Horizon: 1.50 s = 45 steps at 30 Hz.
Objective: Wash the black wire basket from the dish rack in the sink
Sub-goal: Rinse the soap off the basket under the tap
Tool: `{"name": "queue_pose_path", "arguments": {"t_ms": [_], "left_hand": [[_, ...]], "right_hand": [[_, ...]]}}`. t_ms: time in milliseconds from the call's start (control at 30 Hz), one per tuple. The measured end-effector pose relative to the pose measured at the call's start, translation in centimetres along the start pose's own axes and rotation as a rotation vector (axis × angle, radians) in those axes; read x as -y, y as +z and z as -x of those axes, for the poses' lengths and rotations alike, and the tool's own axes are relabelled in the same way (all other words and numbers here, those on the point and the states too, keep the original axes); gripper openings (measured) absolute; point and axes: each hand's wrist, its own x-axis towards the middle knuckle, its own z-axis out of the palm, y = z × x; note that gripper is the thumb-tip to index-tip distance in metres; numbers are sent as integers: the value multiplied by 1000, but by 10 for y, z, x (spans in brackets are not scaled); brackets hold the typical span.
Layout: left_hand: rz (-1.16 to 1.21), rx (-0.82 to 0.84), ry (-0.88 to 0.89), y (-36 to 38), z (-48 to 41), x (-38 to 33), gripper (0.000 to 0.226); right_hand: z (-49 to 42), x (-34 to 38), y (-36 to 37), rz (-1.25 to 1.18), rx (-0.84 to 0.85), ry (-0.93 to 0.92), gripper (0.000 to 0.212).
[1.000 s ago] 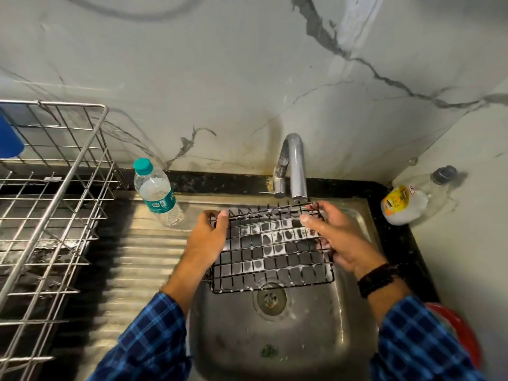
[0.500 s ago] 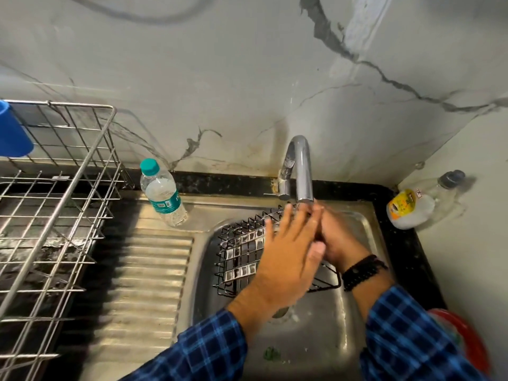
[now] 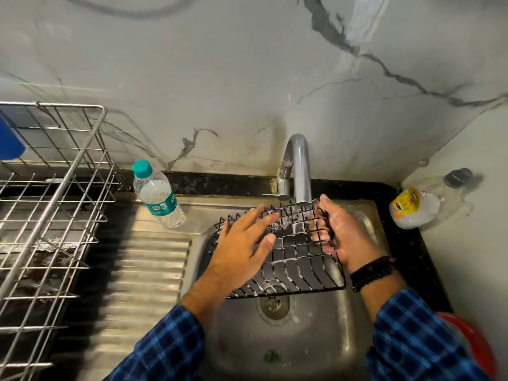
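The black wire basket (image 3: 299, 259), streaked with white soap, hangs tilted over the steel sink (image 3: 302, 342) just under the tap (image 3: 299, 171). My right hand (image 3: 343, 235) grips its right edge, fingers curled round the wires. With straight, spread fingers, my left hand (image 3: 242, 248) lies flat on the basket's left part. Water runs from the spout onto the far wires. The silver dish rack (image 3: 52, 215) stands on the left of the counter.
A clear water bottle with a teal cap (image 3: 156, 193) stands on the drainboard by the wall. A soap bottle with a yellow label (image 3: 415, 207) lies in the right corner. A blue thing (image 3: 11, 141) hangs in the rack. A red object (image 3: 472, 342) shows at lower right.
My left hand let go of the basket's left edge, crossed to the right over it, then came back left and now lies flat on it. The right hand keeps its grip.
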Motion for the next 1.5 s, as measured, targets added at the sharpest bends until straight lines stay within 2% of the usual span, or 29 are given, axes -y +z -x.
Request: {"name": "queue_pose_path", "arguments": {"t_ms": [67,133,233,333,467,600,733,800,867,900,933,967,1067,1133,1200,1267,1367,1433,1500], "left_hand": [[-114,-108,21,-11,-7,5,47],[-256,-153,-62,-22,-14,7,48],[-392,-74,-71,-27,-23,5,49],[-274,55,-46,-27,-27,5,48],[-217,243,-5,-30,-34,5,33],[-147,131,-5,-31,-43,-6,37],[-155,-14,-48,-38,-51,-19,46],[-209,-54,-80,-40,-51,-20,50],[-274,-77,-104,-42,-50,-21,53],[-303,-84,-109,-42,-50,-22,55],[-320,-90,-110,-42,-51,-25,55],[-329,-97,-107,-42,-53,-28,55],[-366,-121,-94,-39,-60,-38,53],[-323,-127,-119,-40,-63,-36,50],[-218,-119,-163,-39,-65,-29,47],[-172,-106,-172,-37,-65,-26,45],[-170,-76,-116,-32,-67,-34,42],[-195,-52,-76,-30,-72,-43,37],[-211,-26,-65,-32,-79,-52,30]], "right_hand": [[-3,3,-5,20,50,1,32],[-4,5,-7,50,74,-2,31],[-6,3,-6,-8,143,-3,35],[-5,-3,-11,3,163,-42,37],[-7,-6,-22,1,167,-49,43],[5,7,-17,76,40,-143,40],[23,20,-4,322,-153,-226,44],[30,22,-6,669,-273,-318,47],[34,16,-11,1145,-490,-534,46],[37,9,-7,1282,-547,-671,47],[40,0,1,1370,-508,-805,48],[41,-10,10,1464,-397,-883,51],[36,-38,29,1687,-95,-837,71],[36,-44,29,1744,-22,-852,75],[37,-50,19,1833,36,-965,73],[37,-53,8,1825,-14,-1025,68],[37,-50,-7,1645,-253,-1027,56],[36,-51,-10,1600,-259,-1095,48],[38,-53,-7,1648,-183,-1145,40]]}}
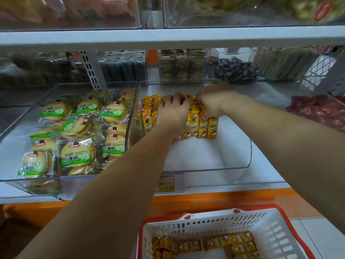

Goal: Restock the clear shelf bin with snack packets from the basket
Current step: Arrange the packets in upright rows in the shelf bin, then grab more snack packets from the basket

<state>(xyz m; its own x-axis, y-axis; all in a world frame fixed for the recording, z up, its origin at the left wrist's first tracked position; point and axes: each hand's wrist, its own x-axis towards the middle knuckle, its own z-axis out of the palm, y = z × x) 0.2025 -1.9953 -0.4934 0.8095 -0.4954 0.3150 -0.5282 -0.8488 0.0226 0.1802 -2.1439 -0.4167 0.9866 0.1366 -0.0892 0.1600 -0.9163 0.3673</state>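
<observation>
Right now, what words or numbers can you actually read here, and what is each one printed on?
"煎薄脆": green labels on the round cracker packets.
"乐吧": the yellow snack packets under the hands.
"19.80": seemingly, on the price tag; the rest of it is blurred.
Too small or blurred to read: the red logos on the cracker packets, and the packets in the basket.

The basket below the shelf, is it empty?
No, yellow snack packets lie across the bottom of the basket.
</observation>
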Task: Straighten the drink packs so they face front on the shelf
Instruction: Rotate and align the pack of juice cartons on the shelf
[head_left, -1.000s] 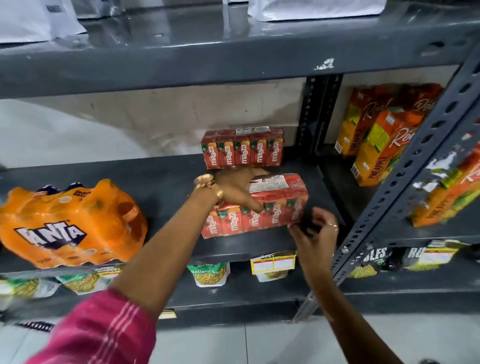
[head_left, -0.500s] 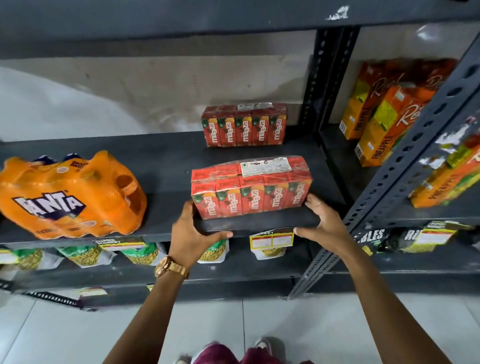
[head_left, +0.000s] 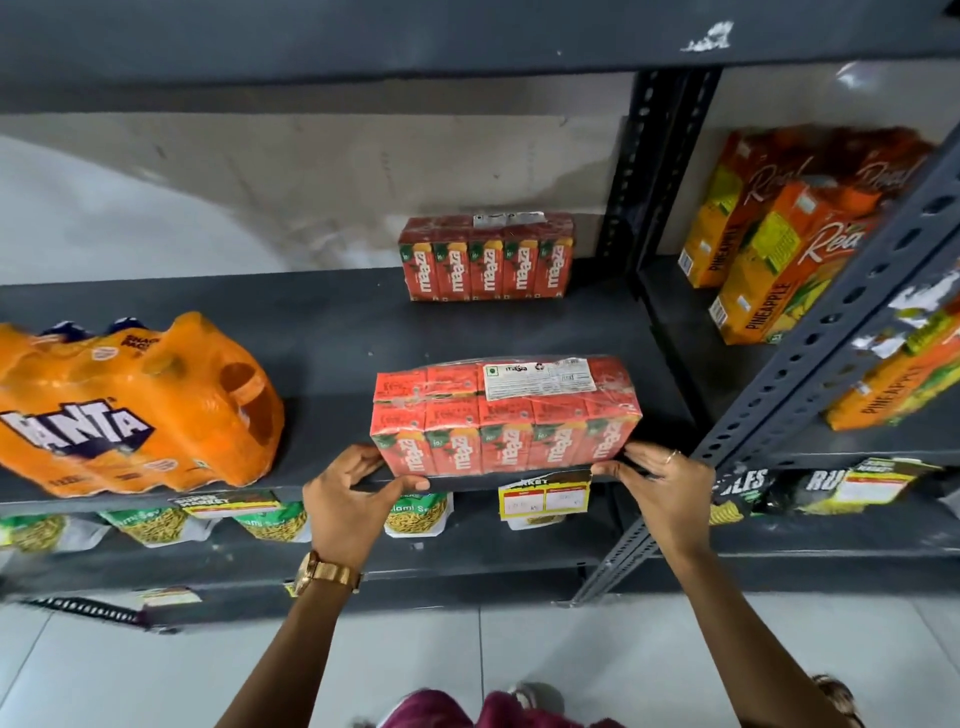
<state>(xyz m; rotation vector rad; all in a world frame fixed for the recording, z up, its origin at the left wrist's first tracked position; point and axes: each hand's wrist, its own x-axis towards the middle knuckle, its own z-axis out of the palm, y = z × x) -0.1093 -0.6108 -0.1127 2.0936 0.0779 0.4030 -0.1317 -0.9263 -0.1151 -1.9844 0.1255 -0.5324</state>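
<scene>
Fingers of left hand (head_left: 353, 499) and right hand (head_left: 662, 483) curl loosely against the lower corners of the front juice pack (head_left: 506, 415); no firm clamp. Pack at shelf (head_left: 322, 364) edge, labels forward. Step: final squaring. Next: let go, check rear pack (head_left: 487, 258).

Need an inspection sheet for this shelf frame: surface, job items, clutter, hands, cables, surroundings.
Surface: dark shelf, bare between packs.
Job's things: front Maaza pack at the shelf's front edge, labels facing out; rear Maaza pack by the wall, also facing out; Fanta pack at left, tilted.
Clutter: price tag on the shelf lip.
Grippers: left hand and right hand at the front pack's lower corners, fingers touching it.
Cables: nothing seen.
Surroundings: pineapple cartons in the next bay; snack bags on the shelf below; tiled floor.
</scene>
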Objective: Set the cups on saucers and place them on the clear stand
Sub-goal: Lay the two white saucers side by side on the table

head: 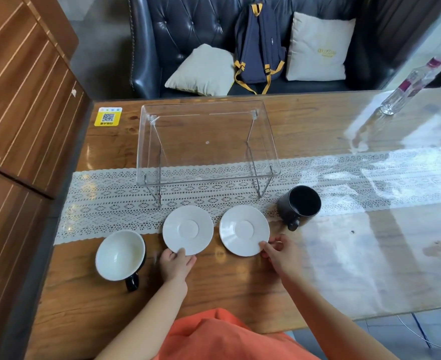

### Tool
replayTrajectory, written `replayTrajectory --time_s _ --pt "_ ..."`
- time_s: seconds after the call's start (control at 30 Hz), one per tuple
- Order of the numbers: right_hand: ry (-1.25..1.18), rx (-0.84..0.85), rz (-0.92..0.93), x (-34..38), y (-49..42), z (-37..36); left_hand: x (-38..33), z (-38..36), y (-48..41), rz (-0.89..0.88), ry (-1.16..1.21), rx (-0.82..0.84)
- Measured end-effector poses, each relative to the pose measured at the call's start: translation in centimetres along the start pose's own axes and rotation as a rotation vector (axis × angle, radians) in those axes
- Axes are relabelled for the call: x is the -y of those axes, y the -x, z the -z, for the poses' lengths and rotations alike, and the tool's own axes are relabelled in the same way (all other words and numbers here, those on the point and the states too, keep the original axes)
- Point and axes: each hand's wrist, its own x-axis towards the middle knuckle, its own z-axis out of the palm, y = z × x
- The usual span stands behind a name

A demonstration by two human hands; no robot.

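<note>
Two white saucers lie side by side on the table, the left saucer (187,229) and the right saucer (244,230). My left hand (175,263) pinches the near rim of the left saucer. My right hand (279,252) pinches the near right rim of the right saucer. A cup with a white inside and black handle (120,255) stands left of the saucers. A black cup (299,205) stands to their right. Behind them the clear stand (207,141) rests on thin metal legs with nothing on it.
A white lace runner (105,201) crosses the wooden table under the stand. A clear glass bottle (406,87) stands at the far right and a yellow QR sticker (107,116) at the far left. Beyond the table is a sofa with cushions and a backpack (258,45).
</note>
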Motion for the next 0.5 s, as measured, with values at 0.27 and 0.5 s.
replayTrajectory --time_s 0.27,0.5 --pt "-0.013 -0.034 -0.021 -0.3 0.0 -0.4 0.1 1.0 -0.8 -0.101 -0.367 0.075" --pt "-0.097 -0.096 -0.097 0.0 -0.4 -1.0 0.9 1.9 -0.6 -0.129 -0.339 0.063"
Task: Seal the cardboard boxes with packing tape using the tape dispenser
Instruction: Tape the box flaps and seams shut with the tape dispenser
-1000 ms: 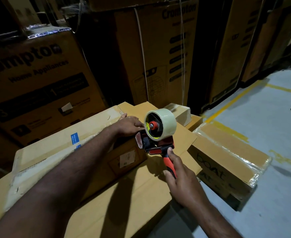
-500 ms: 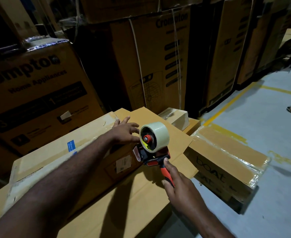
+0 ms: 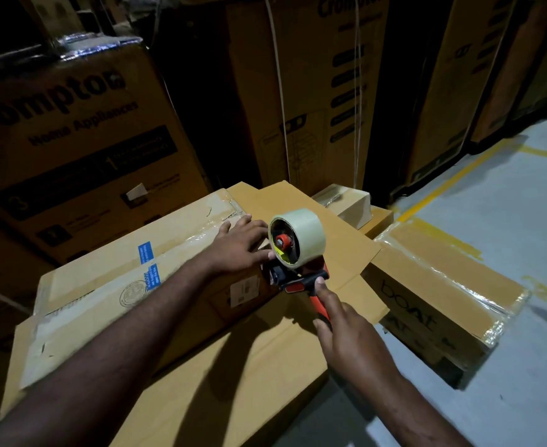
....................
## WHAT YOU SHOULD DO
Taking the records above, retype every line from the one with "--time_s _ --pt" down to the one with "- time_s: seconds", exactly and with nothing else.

## FINISHED TASK
replayTrajectory, written `replayTrajectory --time_s _ --pt "_ ..."`
- time_s: seconds after the call's start (control at 30 Hz), one per tuple

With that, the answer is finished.